Which in my opinion is wrong. Imagine that to make intelligence, you need A and B and C and D. Chimps have A and B and C, but they don't have D. Humans have A and B and C and D, which is why humans are more intelligent than chimps. However, having D alone, without A and B and C, would not be sufficient for intelligence.
The fact that the DNA distance between humans and chimps is small only proves that if we tried to make chimps smarter by genetical engineering, we wouldn't have to change most of their genes. But that is irrelevant for making a machine. We don't have fully chimp-level machines yet.
Folks here should be familiar with most of these arguments. Putting some interesting quotes below:
http://aeon.co/magazine/being-human/david-deutsch-artificial-intelligence/
"Creative blocks: The very laws of physics imply that artificial intelligence must be possible. What's holding us up?"

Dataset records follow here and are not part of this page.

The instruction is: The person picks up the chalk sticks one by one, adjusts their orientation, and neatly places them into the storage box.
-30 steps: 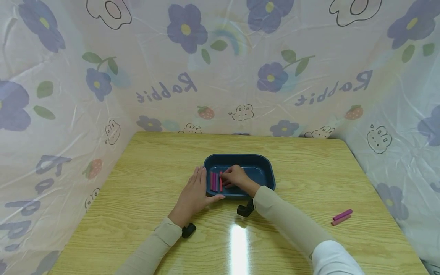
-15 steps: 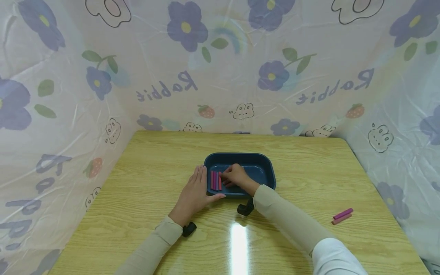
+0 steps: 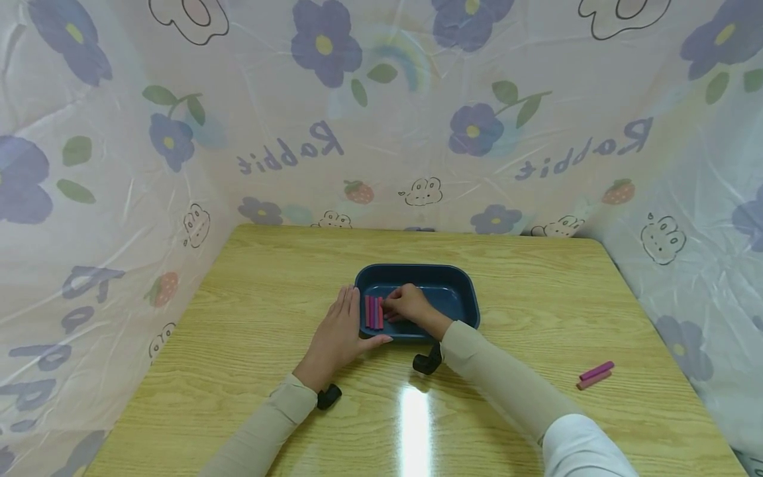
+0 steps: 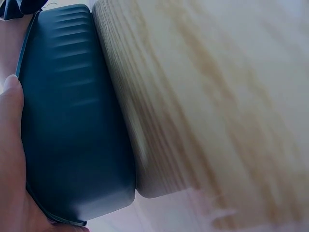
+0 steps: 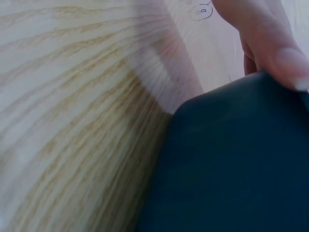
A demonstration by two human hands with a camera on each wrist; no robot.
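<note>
A dark blue tray (image 3: 444, 305) sits mid-table. Several slim, chalk-like sticks stand in a tight row at its left end: a dark pink stick (image 3: 367, 313), a purple stick (image 3: 372, 314), a bluish one and a red stick (image 3: 381, 318) on the right. My left hand (image 3: 338, 334) lies with straight fingers along the tray's left side, thumb on the front rim. Inside the tray, my right hand (image 3: 408, 305) has bent fingers, their tips pinching at the red stick's upper part. Both wrist views show mostly the tray's outer wall (image 4: 77, 135), with the sticks hidden.
On the table's right lie a purple stick (image 3: 597, 370) and a pinkish stick (image 3: 594, 380), side by side. A patterned curtain (image 3: 417, 119) encloses the wooden table (image 3: 274, 278) at the back and sides. Black wrist mounts (image 3: 426, 362) protrude near the tray's front.
The red stick has shifted slightly left, closing the gap to the row, with my right fingers at it. My left hand stays at the tray's side.
</note>
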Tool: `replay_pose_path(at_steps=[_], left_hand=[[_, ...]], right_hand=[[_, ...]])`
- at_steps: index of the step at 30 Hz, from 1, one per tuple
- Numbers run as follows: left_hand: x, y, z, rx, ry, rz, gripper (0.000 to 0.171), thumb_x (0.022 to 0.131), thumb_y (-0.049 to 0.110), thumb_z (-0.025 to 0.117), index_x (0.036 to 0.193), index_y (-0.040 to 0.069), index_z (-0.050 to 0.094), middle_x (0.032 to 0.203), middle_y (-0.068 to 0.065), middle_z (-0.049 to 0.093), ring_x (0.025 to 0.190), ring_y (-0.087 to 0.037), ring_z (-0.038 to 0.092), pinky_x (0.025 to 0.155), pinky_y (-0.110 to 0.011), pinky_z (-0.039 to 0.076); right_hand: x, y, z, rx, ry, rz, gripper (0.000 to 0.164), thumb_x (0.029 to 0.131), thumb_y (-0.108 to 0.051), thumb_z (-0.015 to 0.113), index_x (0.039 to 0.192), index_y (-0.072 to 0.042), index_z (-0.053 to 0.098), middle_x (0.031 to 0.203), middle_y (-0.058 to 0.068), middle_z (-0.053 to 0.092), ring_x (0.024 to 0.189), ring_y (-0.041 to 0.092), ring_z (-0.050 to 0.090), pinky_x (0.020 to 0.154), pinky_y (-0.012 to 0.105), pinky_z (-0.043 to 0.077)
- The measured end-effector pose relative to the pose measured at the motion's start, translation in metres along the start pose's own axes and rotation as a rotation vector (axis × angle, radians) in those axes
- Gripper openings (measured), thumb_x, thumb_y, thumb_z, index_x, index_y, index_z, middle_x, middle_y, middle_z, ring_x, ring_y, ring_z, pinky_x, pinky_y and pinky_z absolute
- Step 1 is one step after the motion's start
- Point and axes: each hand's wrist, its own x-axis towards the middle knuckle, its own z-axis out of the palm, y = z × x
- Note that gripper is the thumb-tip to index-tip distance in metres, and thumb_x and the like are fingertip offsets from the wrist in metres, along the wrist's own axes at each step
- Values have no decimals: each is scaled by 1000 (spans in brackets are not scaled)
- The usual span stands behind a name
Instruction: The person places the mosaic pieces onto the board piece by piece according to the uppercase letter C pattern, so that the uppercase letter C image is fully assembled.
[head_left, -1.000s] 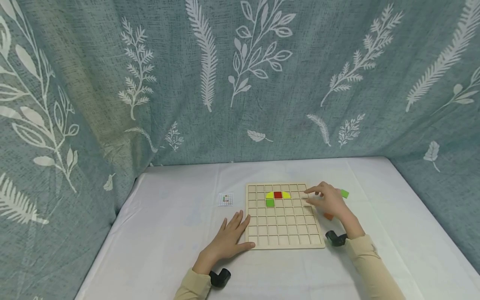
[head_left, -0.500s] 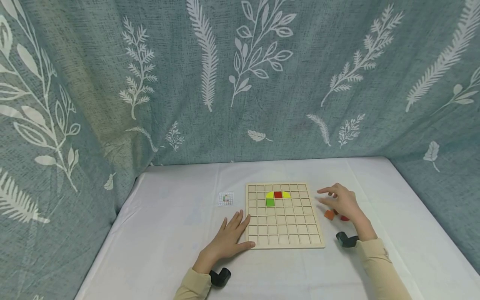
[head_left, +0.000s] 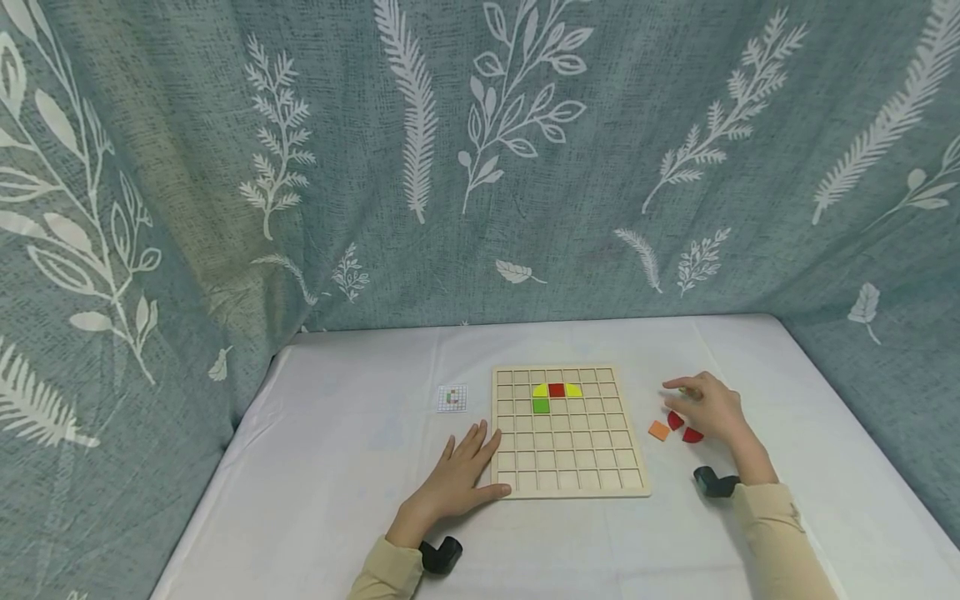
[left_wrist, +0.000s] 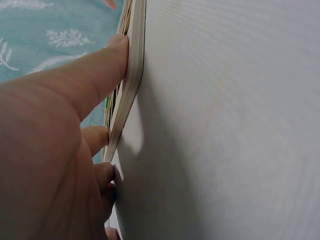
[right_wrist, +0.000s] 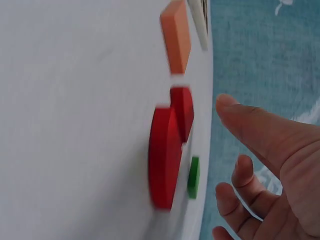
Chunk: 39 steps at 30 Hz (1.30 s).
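Note:
My left hand [head_left: 453, 483] rests with spread fingers on the lower left corner of a wooden grid board [head_left: 592, 460]; its thumb [left_wrist: 102, 65] lies over the front edge. On the board are a green square [head_left: 541, 406], a red square [head_left: 556, 390] and two yellow curved pieces [head_left: 573, 390]. To the right of the board my right hand [head_left: 712, 410] hovers above loose tiles, thumb and fingers apart, holding nothing. Around it lie an orange square [head_left: 658, 431], two red quarter-round pieces [head_left: 693, 435] and a green piece [right_wrist: 194, 177], mostly hidden by the hand in the head view.
A small printed grid card [head_left: 452, 398] with a coloured pattern lies left of the board. White cloth [head_left: 337, 433] covers the table. A leaf-patterned blue-green curtain [head_left: 420, 275] hangs behind it and at both sides.
My right hand has moved right, from the board's right edge to above the loose tiles, uncovering the orange square and the red pieces. The left hand and board have stayed put.

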Motion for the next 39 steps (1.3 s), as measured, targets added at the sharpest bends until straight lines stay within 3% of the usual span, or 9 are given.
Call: replay_pose_path(at_steps=[5, 15, 28, 39], left_hand=[[0, 0, 0, -3, 0, 1, 78, 87, 48, 56, 146, 7, 27, 154, -18, 14, 142, -33, 10, 112, -57, 5], [0, -1, 1, -2, -2, 0, 78, 87, 49, 56, 146, 7, 27, 154, -18, 13, 143, -33, 9, 112, -57, 5], [1, -1, 2, -5, -3, -8, 78, 87, 49, 55, 147, 8, 26, 154, -17, 13, 143, -32, 9, 113, -56, 5], [1, -2, 2, -9, -6, -20, 79, 87, 50, 55, 147, 9, 26, 154, -17, 13, 143, -31, 8, 113, -55, 4]], right_hand=[[-2, 12, -4, 2, 4, 33, 32, 85, -20, 66, 114, -6, 65, 98, 15, 55, 91, 31, 49, 76, 51, 30], [-2, 29, -11, 13, -1, 99, 37, 84, -18, 67, 116, -1, 60, 95, 20, 52, 86, 32, 47, 76, 53, 29], [6, 37, -14, -25, -41, 143, 39, 84, -20, 66, 116, 1, 59, 96, 23, 55, 88, 35, 49, 74, 53, 30], [8, 35, -14, -35, -5, 123, 34, 84, -17, 64, 111, 4, 61, 87, 19, 55, 81, 31, 49, 72, 53, 31]])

He also says confusing things about induction being inadequate for creativity which I'm guessing he couldn't support well in this short essay (perhaps he explains better in his books). Not quoting here. His attack on Bayesianism as an explanation for intelligence is valid and interesting, but could be wrong. Given what we know about neural networks, something like this does happen in the brain, and possibly even at a concept level.
His final conclusions are disagreeable. He somehow concludes that the principal bottleneck in AGI research is a philosophical one.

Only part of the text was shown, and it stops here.